Here's what the Bubble Pullover from Knitting Nature looked like this past Thursday:
and here's what it looks like right now:
Am quite pleased with how it's turning out. Yesterday I got these exquisite ebony needles in 4.0 mm to knit the sleeves and cowl neck and the bottom rib and I think I'll cast on for the sleeves tomorrow.
These pics are taken, as usually, with my cell phone camera. Sorry for the poor quality (which I still think is pretty good for a cell phone!). The colors in the last two photos is crappy b/c the pics are taken inside - but the color in the first picture is very true, at least on my monitor.
Wednesday, November 14, 2007
This has been on my needles for half a year now, and I finally cast off the last stitch last night. Tonight was spent seaming and fastening buttons. Let me share the joy with you.

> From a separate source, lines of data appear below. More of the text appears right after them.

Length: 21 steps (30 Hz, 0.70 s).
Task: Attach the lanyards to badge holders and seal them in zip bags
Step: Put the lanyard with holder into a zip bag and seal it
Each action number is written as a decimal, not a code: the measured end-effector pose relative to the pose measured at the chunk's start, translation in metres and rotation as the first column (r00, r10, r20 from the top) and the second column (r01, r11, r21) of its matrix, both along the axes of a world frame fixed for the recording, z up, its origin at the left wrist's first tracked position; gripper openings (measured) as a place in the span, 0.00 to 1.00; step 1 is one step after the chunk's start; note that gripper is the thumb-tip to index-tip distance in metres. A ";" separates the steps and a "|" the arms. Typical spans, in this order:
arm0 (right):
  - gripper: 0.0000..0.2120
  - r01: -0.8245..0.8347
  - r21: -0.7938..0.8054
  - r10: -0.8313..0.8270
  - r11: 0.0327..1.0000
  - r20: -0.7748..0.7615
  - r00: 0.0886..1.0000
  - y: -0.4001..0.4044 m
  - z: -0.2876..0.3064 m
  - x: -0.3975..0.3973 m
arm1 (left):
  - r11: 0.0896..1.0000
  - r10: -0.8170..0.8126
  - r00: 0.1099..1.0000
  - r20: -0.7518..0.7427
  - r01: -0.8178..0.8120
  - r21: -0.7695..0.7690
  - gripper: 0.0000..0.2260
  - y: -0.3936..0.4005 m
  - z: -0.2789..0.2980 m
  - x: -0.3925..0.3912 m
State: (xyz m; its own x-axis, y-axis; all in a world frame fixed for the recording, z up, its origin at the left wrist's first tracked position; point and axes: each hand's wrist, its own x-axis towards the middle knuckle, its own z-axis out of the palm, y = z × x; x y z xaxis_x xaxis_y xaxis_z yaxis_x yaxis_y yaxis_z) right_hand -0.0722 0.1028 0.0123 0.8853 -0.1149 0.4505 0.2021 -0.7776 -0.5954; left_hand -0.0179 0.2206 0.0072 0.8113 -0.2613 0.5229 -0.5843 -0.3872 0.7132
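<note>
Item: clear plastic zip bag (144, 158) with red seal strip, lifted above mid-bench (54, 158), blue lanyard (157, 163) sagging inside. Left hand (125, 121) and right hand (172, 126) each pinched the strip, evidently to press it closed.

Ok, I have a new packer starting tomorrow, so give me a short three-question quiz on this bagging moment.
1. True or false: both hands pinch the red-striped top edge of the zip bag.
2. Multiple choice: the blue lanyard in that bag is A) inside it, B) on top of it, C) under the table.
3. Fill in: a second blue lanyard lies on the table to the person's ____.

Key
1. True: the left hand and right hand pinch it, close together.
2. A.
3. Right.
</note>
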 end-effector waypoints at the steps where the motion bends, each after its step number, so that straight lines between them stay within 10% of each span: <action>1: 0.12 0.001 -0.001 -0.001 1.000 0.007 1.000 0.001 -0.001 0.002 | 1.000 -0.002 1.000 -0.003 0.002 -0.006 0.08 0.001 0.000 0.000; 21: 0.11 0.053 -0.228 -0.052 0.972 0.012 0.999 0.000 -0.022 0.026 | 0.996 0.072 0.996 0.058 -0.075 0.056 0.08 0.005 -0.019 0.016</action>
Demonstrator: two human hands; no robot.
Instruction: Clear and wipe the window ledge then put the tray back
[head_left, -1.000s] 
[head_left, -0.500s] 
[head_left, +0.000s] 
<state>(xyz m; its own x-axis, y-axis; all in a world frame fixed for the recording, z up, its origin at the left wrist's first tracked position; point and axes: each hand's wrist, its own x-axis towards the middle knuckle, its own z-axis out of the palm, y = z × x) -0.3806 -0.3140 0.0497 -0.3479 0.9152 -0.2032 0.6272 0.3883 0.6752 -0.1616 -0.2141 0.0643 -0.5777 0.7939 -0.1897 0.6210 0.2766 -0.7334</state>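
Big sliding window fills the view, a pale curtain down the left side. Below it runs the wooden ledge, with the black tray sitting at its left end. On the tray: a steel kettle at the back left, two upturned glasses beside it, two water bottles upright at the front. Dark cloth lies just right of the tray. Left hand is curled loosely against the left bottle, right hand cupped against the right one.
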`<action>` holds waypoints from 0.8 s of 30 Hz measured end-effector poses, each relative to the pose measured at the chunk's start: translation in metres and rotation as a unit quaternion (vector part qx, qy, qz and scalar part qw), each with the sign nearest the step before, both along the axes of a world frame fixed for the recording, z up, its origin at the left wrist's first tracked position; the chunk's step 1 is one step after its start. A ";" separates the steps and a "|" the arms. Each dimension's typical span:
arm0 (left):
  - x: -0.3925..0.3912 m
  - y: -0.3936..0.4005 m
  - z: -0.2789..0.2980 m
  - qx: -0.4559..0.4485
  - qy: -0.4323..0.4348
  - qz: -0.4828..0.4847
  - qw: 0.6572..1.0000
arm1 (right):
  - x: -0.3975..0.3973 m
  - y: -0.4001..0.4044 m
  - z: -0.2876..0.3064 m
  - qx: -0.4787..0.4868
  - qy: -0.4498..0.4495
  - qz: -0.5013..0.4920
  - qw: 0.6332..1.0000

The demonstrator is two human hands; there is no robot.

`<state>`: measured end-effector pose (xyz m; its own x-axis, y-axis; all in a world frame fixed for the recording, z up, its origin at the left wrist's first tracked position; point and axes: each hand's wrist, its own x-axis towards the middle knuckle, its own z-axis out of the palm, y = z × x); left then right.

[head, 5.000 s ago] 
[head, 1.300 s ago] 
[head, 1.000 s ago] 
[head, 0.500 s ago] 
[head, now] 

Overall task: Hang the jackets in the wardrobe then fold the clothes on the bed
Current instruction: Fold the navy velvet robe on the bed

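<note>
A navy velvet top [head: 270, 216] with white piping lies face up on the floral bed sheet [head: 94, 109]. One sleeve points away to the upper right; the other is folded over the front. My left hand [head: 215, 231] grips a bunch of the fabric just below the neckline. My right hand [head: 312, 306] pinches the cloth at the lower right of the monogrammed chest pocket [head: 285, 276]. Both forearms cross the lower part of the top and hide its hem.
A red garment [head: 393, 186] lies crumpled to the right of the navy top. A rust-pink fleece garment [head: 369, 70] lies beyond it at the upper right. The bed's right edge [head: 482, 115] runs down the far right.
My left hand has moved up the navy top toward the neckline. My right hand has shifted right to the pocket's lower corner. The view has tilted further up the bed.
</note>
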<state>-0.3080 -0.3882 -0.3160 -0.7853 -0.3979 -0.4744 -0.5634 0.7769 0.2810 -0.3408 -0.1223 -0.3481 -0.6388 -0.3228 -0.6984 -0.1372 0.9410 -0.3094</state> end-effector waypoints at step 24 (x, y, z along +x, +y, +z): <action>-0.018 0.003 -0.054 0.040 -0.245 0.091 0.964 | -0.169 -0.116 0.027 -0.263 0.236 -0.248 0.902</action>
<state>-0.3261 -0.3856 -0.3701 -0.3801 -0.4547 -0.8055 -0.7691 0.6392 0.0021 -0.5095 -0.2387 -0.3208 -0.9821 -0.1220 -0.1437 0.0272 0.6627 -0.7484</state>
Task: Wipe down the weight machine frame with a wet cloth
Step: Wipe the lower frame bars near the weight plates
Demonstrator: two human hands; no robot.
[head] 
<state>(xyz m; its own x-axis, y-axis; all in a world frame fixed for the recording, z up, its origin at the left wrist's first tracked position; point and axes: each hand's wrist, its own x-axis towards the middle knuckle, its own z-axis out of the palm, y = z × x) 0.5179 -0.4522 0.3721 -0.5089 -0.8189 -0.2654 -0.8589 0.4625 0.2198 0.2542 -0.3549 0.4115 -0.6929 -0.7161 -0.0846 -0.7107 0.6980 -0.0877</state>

First, what the jacket looked like this evening when I got back from work. No buttons, no sleeve seams.
Then I set about seaming up the sleeves and fastening the buttons, all the while watching a show on PBS on a beauty pageant on the Navajo reservation. Apparently Miss Navajo has to not only look good in tiara (they didn't say anything about a bikini...), she also has to be able to converse in Navajo, make traditional Navajo bread and, most important of all, she has to be good at slaughtering sheep. I wonder if they plan to introduce any of those in the Miss Iceland pageant. Could be interesting. "So, how are your Icelandic conversation skills, young lady? And while you're telling us, geturðu nokkuð reddað mér smá heimaslátruðu??"
But, I digress. After all the sewing and fastening I was left with this stunner (pardon me for being pleased with myself, it is such a rare feeling for a grad student...):
This is by far the most involved knitting project that I've ever done. Not that I realized that when I started, it actually seemed pretty simple at the time. Now however I know where all those four difficulty bars on the pattern come from: Front placets and collar. OMG. It took me four tries for EACH of the front placets before I got anything resembling the correct combination of # of stitches and gauge, and the buttonholes (EZ's one-row buttonholes from Knitter's Almanac) were a real puzzle and took me forever to figure out. The collar suffered from problems of in- and decreasing - not that hard unless you get all the arithmetic screwed up in your head and at the same time forget how to count. Which I did.
But, in the end it all came together just beautifully. I'm very happy with the finished product (although I kinda wish I hadn't chosen the red apples... green ones would have been better...) and I can't wait to see the little man wearing it. Yes, the recipient's born and he's almost a week old by now :)
For the detail-oriented among you: This is pattern nr. 1, called Hermine if I recall right, from Dale pattern book nr. 124. I used the yarn the pattern calls for, which is Dalegarn Babyull. It's a superwash wool which I knit using 2.0 and 2.5 mm needles.
Posted by Herdis at 12:37 AM
Tuesday, November 13, 2007
Aren't these colors yummy?? My cell phone camera is pretty good with colors, although the focus could be better... but until I have money to buy a new digital camera the cell phone photos will have to do :)
Knitting this entrelac bag in Noro Kureyon is... I have to use the word... AWESOME. The pattern is so easy to follow, and in this self-striping yarn there's constant excitement to see what color comes out of the skein next and how it'll blend in with the surrounding colors. When I have a better camera I'll take a picture of the two sides of the bag - they're very different color-wise, because of this effect of the self-striping yarn. This will definitely not be my last project in entrelac and not in Noro Kureyon either.